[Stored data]

**********

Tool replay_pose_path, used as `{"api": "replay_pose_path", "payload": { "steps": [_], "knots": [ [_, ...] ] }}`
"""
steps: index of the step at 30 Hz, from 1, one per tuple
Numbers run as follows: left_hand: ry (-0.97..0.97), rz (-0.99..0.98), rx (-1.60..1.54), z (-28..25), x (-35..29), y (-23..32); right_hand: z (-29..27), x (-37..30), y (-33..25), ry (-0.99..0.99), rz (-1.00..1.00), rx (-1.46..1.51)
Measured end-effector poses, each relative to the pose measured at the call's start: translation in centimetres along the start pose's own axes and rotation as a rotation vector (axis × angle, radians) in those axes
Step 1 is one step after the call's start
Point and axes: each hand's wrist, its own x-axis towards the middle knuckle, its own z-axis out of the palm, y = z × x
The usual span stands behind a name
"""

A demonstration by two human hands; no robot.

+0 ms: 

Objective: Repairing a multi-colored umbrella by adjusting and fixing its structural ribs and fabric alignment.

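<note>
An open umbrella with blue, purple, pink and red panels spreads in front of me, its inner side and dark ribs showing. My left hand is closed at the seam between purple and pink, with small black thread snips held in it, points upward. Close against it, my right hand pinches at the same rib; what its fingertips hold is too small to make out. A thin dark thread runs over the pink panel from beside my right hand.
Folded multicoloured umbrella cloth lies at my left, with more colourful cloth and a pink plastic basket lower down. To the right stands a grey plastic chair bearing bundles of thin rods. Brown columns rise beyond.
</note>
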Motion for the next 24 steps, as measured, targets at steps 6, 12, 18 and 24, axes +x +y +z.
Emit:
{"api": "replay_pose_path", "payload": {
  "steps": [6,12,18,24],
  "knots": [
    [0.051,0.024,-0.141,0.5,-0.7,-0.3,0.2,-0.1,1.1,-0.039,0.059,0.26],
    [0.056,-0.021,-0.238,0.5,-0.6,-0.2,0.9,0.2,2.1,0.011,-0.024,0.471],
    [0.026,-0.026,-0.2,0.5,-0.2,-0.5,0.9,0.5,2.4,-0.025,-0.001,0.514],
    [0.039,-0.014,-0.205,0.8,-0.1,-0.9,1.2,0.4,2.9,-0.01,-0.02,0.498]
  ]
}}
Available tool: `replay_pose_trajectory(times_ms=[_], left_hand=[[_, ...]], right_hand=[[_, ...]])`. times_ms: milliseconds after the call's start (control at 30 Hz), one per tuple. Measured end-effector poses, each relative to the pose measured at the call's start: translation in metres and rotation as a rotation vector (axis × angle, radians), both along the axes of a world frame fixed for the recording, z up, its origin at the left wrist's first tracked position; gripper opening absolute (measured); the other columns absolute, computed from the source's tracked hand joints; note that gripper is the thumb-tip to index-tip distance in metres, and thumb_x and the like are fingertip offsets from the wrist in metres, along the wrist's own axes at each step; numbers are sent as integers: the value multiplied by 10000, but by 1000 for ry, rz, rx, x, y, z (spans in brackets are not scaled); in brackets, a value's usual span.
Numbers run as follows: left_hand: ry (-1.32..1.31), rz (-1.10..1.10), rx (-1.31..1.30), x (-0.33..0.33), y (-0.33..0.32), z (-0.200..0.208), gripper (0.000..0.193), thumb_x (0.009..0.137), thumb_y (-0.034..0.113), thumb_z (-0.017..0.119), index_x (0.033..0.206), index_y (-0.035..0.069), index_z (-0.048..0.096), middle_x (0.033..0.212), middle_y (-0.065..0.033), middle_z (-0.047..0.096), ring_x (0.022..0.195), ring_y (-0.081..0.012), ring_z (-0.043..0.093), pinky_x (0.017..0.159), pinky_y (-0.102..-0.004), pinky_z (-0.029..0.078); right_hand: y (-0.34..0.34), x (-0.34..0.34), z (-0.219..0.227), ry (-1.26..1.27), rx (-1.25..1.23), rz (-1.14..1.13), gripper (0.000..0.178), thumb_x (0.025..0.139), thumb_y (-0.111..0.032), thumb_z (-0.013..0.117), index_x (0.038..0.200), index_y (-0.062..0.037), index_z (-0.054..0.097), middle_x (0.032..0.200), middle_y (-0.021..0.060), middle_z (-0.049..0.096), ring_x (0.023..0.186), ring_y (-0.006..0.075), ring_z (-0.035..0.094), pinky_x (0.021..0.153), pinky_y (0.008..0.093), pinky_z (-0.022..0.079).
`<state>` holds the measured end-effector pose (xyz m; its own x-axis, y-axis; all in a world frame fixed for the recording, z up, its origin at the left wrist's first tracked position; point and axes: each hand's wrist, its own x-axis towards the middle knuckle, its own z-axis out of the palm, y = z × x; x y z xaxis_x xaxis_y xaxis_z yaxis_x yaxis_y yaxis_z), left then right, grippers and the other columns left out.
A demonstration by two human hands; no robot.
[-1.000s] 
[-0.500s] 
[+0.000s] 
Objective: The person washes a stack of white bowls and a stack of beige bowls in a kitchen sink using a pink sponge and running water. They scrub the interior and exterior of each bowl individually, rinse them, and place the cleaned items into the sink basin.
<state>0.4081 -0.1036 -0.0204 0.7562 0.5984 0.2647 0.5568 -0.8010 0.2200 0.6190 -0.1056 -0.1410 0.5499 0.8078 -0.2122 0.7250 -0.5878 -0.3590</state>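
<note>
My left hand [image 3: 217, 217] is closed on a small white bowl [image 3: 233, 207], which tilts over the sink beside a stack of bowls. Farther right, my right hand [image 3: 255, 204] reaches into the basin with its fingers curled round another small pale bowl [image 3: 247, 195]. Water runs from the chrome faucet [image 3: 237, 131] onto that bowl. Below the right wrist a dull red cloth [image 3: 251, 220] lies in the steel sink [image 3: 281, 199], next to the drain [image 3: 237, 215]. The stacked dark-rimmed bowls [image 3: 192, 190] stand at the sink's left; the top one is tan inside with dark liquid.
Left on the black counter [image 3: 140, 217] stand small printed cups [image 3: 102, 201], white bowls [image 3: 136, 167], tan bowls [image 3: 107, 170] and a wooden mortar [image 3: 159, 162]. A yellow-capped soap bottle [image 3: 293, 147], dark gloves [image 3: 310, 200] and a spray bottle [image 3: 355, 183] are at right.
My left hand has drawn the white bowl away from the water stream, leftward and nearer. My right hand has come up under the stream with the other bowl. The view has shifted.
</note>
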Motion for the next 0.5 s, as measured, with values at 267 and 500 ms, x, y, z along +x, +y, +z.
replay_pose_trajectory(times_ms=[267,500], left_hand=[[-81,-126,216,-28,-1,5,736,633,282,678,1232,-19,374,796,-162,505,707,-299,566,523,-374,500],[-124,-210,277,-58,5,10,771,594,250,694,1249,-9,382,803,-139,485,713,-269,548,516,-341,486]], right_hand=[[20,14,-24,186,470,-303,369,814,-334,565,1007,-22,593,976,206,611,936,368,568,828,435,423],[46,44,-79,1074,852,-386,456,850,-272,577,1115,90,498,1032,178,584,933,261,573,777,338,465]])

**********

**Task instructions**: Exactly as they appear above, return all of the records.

**Solution to this problem**:
Tool replay_pose_path, used as `{"api": "replay_pose_path", "payload": { "steps": [_], "knots": [ [_, ...] ] }}`
"""
steps: index of the step at 30 Hz, from 1, one per tuple
Numbers run as follows: left_hand: ry (-0.97..0.97), rz (-0.99..0.98), rx (-1.60..1.54), z (-28..25), x (-35..29), y (-23..32); right_hand: z (-29..27), x (-37..30), y (-33..25), ry (-0.99..0.99), rz (-1.00..1.00), rx (-1.46..1.51)
Measured end-effector poses, each relative to the pose measured at the call's start: translation in centimetres along the start pose's own axes and rotation as a rotation vector (axis × angle, radians) in those axes
Step 1 is one step after the call's start
Point and axes: each hand's wrist, its own x-axis towards the middle knuckle, its own z-axis out of the palm, y = z × x
The usual span stands behind a name
"""

A demonstration by two human hands; no robot.

+0 ms: 

Objective: Repairing a multi-colored umbrella by adjusting and fixing its structural ribs and fabric alignment.

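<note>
An open umbrella with blue, purple, pink and red panels spreads in front of me, its inner side and dark ribs showing. My left hand is closed at the seam between purple and pink, with small black thread snips held in it, points upward. Close against it, my right hand pinches at the same rib; what its fingertips hold is too small to make out. A thin dark thread runs over the pink panel from beside my right hand.
Folded multicoloured umbrella cloth lies at my left, with more colourful cloth and a pink plastic basket lower down. To the right stands a grey plastic chair bearing bundles of thin rods. Brown columns rise beyond.
</note>
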Motion for the next 24 steps, as measured, targets at steps 6, 12, 18 and 24, axes +x +y +z.
Emit:
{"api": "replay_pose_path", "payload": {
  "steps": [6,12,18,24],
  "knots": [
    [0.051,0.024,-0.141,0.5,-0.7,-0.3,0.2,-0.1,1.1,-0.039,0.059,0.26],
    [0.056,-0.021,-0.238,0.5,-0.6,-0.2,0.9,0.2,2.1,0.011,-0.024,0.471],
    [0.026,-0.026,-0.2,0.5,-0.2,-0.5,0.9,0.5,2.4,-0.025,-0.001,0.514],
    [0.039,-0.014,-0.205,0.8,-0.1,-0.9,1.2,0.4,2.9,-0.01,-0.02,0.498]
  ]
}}
Available tool: `replay_pose_trajectory(times_ms=[_], left_hand=[[_, ...]], right_hand=[[_, ...]])`. times_ms: milliseconds after the call's start (control at 30 Hz), one per tuple. Measured end-effector poses, each relative to the pose measured at the call's start: translation in metres and rotation as a rotation vector (axis × angle, radians), both along the axes of a world frame fixed for the recording, z up, its origin at the left wrist's first tracked position; gripper opening absolute (measured); the other columns absolute, computed from the source's tracked hand joints; note that gripper is the thumb-tip to index-tip distance in metres, and thumb_x and the like are fingertip offsets from the wrist in metres, along the wrist's own axes at each step; numbers are sent as integers: the value multiplied by 10000, but by 1000 for ry, rz, rx, x, y, z (spans in brackets are not scaled); in brackets, a value's usual span.
Numbers run as follows: left_hand: ry (-1.32..1.31), rz (-1.10..1.10), rx (-1.31..1.30), x (-0.33..0.33), y (-0.33..0.32), z (-0.200..0.208), gripper (0.000..0.193), thumb_x (0.009..0.137), thumb_y (-0.034..0.113), thumb_z (-0.017..0.119), index_x (0.033..0.206), index_y (-0.035..0.069), index_z (-0.048..0.096), middle_x (0.033..0.212), middle_y (-0.065..0.033), middle_z (-0.047..0.096), ring_x (0.022..0.195), ring_y (-0.081..0.012), ring_z (-0.043..0.093), pinky_x (0.017..0.159), pinky_y (-0.102..-0.004), pinky_z (-0.029..0.078); right_hand: y (-0.34..0.34), x (-0.34..0.34), z (-0.219..0.227), ry (-1.26..1.27), rx (-1.25..1.23), rz (-1.14..1.13), gripper (0.000..0.178), thumb_x (0.025..0.139), thumb_y (-0.111..0.032), thumb_z (-0.013..0.117), index_x (0.038..0.200), index_y (-0.062..0.037), index_z (-0.054..0.097), middle_x (0.032..0.200), middle_y (-0.021..0.060), middle_z (-0.049..0.096), ring_x (0.023..0.186), ring_y (-0.006..0.075), ring_z (-0.035..0.094), pinky_x (0.021..0.153), pinky_y (0.008..0.093), pinky_z (-0.022..0.079).
`<state>` holds the measured end-effector pose (xyz m; its own x-axis, y-axis; all in a world frame fixed for the recording, z up, its origin at the left wrist's first tracked position; point and axes: each hand's wrist, its own x-axis towards the middle knuckle, its own z-axis out of the palm, y = z × x; x y z xaxis_x xaxis_y xaxis_z yaxis_x yaxis_y yaxis_z), left then right, grippers and the other columns left out.
A demonstration by two human hands; no robot.
[-1.000s] 
[-0.500s] 
[+0.000s] 
Objective: The person washes a stack of white bowls and a stack of beige bowls in a kitchen sink using a pink sponge and running water. They scrub the interior and exterior of each bowl individually, rinse them, and place the cleaned items into the sink basin.
<state>0.4081 -0.1036 -0.0204 0.7562 0.5984 0.2647 0.5568 -0.8010 0.2200 0.6190 -0.1056 -0.1410 0.5499 0.8078 -0.2122 0.7250 -0.5878 -0.3590</state>
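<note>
My left hand [image 3: 217, 217] is closed on a small white bowl [image 3: 233, 207], which tilts over the sink beside a stack of bowls. Farther right, my right hand [image 3: 255, 204] reaches into the basin with its fingers curled round another small pale bowl [image 3: 247, 195]. Water runs from the chrome faucet [image 3: 237, 131] onto that bowl. Below the right wrist a dull red cloth [image 3: 251, 220] lies in the steel sink [image 3: 281, 199], next to the drain [image 3: 237, 215]. The stacked dark-rimmed bowls [image 3: 192, 190] stand at the sink's left; the top one is tan inside with dark liquid.
Left on the black counter [image 3: 140, 217] stand small printed cups [image 3: 102, 201], white bowls [image 3: 136, 167], tan bowls [image 3: 107, 170] and a wooden mortar [image 3: 159, 162]. A yellow-capped soap bottle [image 3: 293, 147], dark gloves [image 3: 310, 200] and a spray bottle [image 3: 355, 183] are at right.
My left hand has drawn the white bowl away from the water stream, leftward and nearer. My right hand has come up under the stream with the other bowl. The view has shifted.
</note>
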Motion for the next 0.5 s, as measured, with values at 267 and 500 ms, x, y, z along +x, +y, +z.
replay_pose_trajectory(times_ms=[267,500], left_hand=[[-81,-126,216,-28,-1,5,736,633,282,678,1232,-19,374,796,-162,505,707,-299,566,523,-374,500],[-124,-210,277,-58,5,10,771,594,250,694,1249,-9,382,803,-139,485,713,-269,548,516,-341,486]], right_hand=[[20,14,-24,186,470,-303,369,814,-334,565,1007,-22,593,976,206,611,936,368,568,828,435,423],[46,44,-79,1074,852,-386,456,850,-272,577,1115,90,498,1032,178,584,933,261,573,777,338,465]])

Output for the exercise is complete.